According to my CA firm, the High Court ruled that, if I’ve suffered TDS deduction at the hands of my customer / employer, ITD cannot subject me to TDS again. However, the way the income tax return filing portal works in practice, I cannot submit my IT Return unless I cough up the 10 bucks to ITD. More at How Do You Sue Software?.

Google Ads TDS Deduction Process

I’ve never been comfortable with the standard TDS deduction process described above. In order to protect my interest, I’ve been adding the following clause in the terms and conditions of my customer proposals for years:

Any shortfall in received amount from the invoiced amount will be treated as statutory tax deducted at source (TDS) unless otherwise specified  by you in writing.

Google Ads has taken this to the next level by evolving an alternative process whereby it takes the full invoice value from the advertiser’s account and tells the advertiser to pay TDS from its own pocket to Income Tax Department, get proof, submit the artefact to Google, and collect the refund for the paid TDS. More at Startup India.

In my opinion, this is a very robust process and, if lawful, it should be standardized by the Income Tax Department across the board.

In fact, many companies have instituted a similar process for GST where the tables are turned between buyer and seller and many buyers tell the seller to pay GST from his own pocket and get it reimbursed by showing proof thereof.


Based on my datapoint of two questions, ChatGPT-4o has 100% hallucination rate.
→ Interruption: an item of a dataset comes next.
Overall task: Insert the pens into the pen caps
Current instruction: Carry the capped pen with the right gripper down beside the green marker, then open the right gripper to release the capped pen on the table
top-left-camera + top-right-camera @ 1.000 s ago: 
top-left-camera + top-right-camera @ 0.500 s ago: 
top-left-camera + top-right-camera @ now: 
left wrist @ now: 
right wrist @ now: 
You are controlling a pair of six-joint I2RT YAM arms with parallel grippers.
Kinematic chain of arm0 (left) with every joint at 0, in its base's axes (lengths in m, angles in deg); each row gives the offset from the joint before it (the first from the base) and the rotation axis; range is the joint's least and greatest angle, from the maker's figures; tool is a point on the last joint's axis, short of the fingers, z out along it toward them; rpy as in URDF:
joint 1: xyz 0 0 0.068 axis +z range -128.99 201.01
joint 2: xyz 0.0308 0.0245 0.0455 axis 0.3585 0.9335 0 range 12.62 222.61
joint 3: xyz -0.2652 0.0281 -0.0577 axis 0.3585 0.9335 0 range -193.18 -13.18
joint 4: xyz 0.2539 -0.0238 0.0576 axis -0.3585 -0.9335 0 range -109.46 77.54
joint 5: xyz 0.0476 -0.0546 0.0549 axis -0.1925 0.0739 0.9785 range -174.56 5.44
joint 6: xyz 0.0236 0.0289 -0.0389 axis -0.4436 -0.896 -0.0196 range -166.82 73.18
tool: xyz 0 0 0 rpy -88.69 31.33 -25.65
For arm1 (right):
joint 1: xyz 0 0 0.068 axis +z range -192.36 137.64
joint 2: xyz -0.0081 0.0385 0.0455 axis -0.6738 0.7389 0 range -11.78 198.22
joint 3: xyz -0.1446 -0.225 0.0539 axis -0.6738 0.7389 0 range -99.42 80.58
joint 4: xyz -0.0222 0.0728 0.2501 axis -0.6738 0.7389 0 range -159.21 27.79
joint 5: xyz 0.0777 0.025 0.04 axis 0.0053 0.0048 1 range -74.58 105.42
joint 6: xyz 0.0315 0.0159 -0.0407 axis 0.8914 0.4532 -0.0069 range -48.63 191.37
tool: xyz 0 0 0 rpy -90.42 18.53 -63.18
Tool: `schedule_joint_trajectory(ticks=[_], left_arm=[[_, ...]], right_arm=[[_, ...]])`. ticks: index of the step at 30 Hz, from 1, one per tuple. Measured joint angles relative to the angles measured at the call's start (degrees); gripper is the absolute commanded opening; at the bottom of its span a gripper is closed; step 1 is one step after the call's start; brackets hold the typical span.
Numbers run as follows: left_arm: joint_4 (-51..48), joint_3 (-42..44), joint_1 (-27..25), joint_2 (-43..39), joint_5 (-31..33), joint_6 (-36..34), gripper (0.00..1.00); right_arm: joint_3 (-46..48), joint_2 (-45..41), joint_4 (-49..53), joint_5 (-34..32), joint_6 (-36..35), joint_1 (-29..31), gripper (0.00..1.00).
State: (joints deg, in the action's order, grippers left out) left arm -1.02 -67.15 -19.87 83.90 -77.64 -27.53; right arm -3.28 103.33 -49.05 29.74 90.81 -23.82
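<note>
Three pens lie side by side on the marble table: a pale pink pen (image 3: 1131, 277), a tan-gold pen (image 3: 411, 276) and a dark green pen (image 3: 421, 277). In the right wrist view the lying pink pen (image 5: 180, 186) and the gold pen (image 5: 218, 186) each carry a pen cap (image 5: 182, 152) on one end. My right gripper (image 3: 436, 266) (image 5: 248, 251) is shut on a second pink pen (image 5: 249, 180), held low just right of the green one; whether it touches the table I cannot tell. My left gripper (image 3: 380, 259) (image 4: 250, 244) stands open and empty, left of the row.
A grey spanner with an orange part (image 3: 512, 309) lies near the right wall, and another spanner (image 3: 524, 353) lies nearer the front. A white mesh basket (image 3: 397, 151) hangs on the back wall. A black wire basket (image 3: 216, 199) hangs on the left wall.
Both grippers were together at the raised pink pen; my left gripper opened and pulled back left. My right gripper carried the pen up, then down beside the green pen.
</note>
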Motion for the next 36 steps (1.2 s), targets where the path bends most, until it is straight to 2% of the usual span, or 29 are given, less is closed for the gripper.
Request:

It’s two strikes against ChatGPT-4o already. Three strikes and I’ll go back to GPT3.0. In nearly 15 months of using the old version, I’ve faced than 5% hallucination in it (all of them were summaries of my blog posts).

On a side note, there are various ways in which Artificial General Intelligence is defined, including some that might be left to the jury members in Elon Musk v. OpenAI / Microsoft trial to decide, but sentience is a common trait in all of them. Not that anyone is claiming the AGI feat for Four Oh but the utter lack of self-awareness demonstrated in ChatGPT’s answer to the second question above rules out GPT-4o as AGI.